The small plane that flew for hours in radio silence before crashing near Jamaica ran into trouble and sought to drop to a lower altitude before contact was lost with the New York real estate developer at the controls.
“We need to descend” to 18,000 feet (5,500 meters), the pilot, Laurence Glazer, told a U.S. controller yesterday, according to a recording on the LiveATC.net website. “We have an indication that’s not correct in the plane.”
Glazer’s Socata TBM700 turboprop never made it to its assigned flight level. Carrying Glazer and his wife, Jane, the single-engine craft cruised past its intended destination in Florida without responding to officials on the ground or U.S. fighter jets dispatched in pursuit. Four hours later, it plunged into the Caribbean Sea off Jamaica’s northern coast.

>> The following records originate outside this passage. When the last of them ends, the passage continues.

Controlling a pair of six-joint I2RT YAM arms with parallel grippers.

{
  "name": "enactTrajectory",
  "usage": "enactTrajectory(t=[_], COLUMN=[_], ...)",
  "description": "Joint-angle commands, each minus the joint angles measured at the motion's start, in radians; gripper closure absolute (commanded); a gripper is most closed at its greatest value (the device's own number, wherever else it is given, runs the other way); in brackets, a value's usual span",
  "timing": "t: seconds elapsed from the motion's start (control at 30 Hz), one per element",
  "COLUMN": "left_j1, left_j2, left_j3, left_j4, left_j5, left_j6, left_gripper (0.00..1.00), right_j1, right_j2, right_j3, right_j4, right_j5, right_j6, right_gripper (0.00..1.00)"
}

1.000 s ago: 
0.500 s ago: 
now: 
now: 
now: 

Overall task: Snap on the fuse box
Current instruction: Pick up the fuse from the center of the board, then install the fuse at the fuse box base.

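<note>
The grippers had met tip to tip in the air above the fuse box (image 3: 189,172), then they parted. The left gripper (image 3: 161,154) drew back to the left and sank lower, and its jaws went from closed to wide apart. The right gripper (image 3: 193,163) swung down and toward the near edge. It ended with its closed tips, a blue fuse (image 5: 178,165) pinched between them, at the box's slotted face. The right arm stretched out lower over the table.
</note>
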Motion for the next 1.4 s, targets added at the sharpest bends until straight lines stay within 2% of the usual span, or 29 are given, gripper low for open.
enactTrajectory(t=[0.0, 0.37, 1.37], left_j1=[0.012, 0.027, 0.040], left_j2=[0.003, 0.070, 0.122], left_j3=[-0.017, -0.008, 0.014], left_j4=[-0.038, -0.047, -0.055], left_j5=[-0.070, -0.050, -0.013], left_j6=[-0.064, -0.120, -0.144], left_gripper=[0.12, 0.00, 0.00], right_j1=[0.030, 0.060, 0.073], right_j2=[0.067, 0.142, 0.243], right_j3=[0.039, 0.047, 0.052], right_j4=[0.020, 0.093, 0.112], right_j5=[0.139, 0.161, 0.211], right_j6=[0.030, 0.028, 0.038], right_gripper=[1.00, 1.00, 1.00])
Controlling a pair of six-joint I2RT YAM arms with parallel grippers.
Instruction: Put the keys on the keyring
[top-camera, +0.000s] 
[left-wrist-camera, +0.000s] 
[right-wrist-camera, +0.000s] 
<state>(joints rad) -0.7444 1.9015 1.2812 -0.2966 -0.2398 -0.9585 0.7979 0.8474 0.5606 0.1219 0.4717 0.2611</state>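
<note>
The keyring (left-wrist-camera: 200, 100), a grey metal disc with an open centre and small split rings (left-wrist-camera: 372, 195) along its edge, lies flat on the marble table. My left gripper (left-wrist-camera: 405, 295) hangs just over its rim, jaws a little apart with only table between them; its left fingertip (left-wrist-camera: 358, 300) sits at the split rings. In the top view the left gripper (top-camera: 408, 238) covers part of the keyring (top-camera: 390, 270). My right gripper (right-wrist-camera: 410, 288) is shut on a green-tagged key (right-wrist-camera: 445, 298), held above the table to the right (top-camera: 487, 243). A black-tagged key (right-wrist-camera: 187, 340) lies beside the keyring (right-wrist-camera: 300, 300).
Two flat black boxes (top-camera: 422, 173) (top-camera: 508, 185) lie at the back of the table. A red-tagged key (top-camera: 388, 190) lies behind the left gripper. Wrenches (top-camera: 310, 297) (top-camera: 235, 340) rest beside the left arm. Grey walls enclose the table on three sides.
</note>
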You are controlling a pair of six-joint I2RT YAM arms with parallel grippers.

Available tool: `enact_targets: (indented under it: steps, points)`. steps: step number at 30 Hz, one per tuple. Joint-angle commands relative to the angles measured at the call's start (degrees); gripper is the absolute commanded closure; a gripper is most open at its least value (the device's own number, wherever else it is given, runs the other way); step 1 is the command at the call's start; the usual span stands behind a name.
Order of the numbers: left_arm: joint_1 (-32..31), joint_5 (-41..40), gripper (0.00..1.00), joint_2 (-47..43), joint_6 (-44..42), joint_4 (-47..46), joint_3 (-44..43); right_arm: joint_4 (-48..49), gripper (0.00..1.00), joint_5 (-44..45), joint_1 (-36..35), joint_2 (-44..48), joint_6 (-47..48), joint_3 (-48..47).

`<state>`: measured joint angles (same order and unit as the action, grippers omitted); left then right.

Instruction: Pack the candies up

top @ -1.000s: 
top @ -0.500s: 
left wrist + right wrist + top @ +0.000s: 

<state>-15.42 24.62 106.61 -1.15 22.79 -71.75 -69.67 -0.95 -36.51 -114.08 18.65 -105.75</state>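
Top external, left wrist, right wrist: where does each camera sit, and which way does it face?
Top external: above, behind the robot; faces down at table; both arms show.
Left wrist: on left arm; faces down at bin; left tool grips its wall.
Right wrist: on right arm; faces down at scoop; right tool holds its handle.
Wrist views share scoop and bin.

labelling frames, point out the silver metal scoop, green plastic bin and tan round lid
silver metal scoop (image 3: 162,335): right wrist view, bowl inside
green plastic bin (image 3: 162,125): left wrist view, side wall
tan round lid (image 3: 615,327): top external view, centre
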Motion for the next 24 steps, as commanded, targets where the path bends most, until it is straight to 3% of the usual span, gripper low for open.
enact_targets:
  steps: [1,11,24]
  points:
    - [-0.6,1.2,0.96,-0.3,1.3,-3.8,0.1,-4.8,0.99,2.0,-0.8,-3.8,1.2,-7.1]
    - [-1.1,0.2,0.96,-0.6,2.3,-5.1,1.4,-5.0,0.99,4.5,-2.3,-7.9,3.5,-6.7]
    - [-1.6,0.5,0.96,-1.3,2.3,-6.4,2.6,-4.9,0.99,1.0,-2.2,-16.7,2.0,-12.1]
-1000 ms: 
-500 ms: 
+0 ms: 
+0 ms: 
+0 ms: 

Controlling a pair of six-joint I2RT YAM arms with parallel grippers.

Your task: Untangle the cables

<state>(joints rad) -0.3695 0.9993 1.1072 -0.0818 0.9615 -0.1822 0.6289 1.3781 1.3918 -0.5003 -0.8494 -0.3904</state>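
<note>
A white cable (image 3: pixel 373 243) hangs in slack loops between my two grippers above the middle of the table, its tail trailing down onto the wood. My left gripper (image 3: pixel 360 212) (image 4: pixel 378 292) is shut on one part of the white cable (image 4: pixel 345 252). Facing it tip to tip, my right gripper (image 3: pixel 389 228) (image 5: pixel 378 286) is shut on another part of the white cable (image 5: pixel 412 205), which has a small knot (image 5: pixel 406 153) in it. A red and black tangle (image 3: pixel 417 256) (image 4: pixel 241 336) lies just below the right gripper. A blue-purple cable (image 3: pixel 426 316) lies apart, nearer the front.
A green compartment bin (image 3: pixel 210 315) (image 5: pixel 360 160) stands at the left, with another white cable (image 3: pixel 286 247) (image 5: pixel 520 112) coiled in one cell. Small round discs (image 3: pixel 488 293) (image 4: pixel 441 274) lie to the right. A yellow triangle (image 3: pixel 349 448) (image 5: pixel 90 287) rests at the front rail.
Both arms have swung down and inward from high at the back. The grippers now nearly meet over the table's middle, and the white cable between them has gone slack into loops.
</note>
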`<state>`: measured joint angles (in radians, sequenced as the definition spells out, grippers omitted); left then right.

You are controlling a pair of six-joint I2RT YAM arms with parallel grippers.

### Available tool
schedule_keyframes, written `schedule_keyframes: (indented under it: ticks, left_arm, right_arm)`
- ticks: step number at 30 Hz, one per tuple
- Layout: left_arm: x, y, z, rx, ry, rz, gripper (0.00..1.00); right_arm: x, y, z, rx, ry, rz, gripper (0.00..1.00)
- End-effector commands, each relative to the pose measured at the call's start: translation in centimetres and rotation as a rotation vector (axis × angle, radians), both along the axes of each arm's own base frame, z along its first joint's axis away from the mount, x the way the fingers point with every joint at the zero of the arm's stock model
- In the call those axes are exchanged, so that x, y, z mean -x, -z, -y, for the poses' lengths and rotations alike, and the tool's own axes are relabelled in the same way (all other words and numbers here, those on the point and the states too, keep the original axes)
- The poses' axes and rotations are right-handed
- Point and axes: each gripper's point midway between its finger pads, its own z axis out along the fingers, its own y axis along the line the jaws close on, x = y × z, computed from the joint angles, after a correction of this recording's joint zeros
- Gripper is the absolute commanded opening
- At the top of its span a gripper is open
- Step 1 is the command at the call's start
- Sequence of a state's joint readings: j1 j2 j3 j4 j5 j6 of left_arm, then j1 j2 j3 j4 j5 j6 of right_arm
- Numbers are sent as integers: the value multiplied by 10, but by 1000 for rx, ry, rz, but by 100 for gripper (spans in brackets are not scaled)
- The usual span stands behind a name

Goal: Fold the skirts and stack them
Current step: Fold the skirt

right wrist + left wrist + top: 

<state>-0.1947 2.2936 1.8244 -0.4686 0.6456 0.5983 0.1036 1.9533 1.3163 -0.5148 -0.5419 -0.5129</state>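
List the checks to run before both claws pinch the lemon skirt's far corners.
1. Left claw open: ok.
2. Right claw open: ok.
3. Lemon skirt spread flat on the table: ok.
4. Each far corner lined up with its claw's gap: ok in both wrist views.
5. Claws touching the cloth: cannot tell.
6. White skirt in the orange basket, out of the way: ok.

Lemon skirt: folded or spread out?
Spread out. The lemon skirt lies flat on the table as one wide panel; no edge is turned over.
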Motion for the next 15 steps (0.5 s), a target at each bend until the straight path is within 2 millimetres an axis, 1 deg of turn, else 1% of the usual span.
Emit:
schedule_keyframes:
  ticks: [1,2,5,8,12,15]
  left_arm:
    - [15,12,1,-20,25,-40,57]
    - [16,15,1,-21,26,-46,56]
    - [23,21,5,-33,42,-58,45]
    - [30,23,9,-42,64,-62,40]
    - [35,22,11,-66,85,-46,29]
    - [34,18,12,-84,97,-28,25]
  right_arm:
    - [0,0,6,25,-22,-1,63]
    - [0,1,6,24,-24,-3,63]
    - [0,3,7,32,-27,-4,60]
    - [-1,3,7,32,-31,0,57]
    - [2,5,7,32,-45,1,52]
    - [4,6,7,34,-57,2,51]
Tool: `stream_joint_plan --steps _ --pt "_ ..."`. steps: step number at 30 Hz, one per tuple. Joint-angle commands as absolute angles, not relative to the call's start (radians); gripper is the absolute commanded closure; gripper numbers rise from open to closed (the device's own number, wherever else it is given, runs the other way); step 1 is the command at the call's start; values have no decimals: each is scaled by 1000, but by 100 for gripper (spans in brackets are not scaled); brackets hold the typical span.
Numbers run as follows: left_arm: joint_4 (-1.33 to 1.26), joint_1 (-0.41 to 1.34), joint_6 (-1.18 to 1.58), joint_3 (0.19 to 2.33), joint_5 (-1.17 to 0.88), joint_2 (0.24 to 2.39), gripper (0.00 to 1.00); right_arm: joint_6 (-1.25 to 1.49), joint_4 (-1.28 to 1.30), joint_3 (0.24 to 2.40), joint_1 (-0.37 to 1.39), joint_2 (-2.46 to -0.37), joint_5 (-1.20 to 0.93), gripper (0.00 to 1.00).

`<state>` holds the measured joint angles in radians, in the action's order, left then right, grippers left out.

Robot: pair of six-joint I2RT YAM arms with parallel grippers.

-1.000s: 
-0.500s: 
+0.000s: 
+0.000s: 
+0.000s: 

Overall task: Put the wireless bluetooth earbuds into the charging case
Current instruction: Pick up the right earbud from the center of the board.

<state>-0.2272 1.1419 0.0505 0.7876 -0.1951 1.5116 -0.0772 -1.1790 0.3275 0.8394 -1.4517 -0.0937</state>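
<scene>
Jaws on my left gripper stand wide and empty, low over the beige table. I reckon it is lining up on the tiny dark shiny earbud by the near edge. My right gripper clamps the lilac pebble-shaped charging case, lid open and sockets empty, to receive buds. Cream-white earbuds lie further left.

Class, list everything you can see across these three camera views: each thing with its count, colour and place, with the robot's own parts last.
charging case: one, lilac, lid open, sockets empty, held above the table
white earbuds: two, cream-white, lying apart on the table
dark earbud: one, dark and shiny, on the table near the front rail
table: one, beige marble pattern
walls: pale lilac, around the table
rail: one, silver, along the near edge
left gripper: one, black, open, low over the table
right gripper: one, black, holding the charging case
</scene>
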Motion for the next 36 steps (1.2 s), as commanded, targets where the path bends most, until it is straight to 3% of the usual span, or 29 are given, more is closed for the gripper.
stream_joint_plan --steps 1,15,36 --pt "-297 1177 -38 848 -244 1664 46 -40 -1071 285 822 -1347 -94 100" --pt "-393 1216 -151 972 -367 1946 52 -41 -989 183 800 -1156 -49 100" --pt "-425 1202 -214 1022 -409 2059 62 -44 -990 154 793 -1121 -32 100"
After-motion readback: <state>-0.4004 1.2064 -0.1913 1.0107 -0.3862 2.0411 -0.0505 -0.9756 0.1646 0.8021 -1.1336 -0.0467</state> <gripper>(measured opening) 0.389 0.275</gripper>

Efforts to find the plane have been unsuccessful so far, the Associated Press reported today. Debris spotted last night in the Caribbean could no longer be seen, according to Jamaica Coast Guard Commander Antonette Wemyss-Gorman, the AP reported.
The U.S. Coast Guard said in a statement yesterday that it had sent a 154-foot cutter and a Jayhawk helicopter to help in the search for the plane, which carried three people on board. A Coast Guard C-130 aircraft from Clearwater, Florida, also has arrived in the area and is working with Jamaican authorities, according to the statement.
The private plane’s pilot was asked yesterday by the air-traffic controller if he was declaring an emergency, which would have lent more urgency to his request to descend, said a person familiar with the transmissions. The pilot said he didn’t need such treatment, according to the person, who asked not to be identified because the details aren’t public.
With other planes nearby, the controller couldn’t let the pilot down to the altitude he requested, the person said.
The plane’s extended flight, communication blackout and fogged cockpit windows were consistent with a loss of cabin pressure, according to a former accident investigator for the U.S. Federal Aviation Administration. At 25,000 feet, lack of oxygen would incapacitate a typical person in three to five minutes, according to an FAA medical guide.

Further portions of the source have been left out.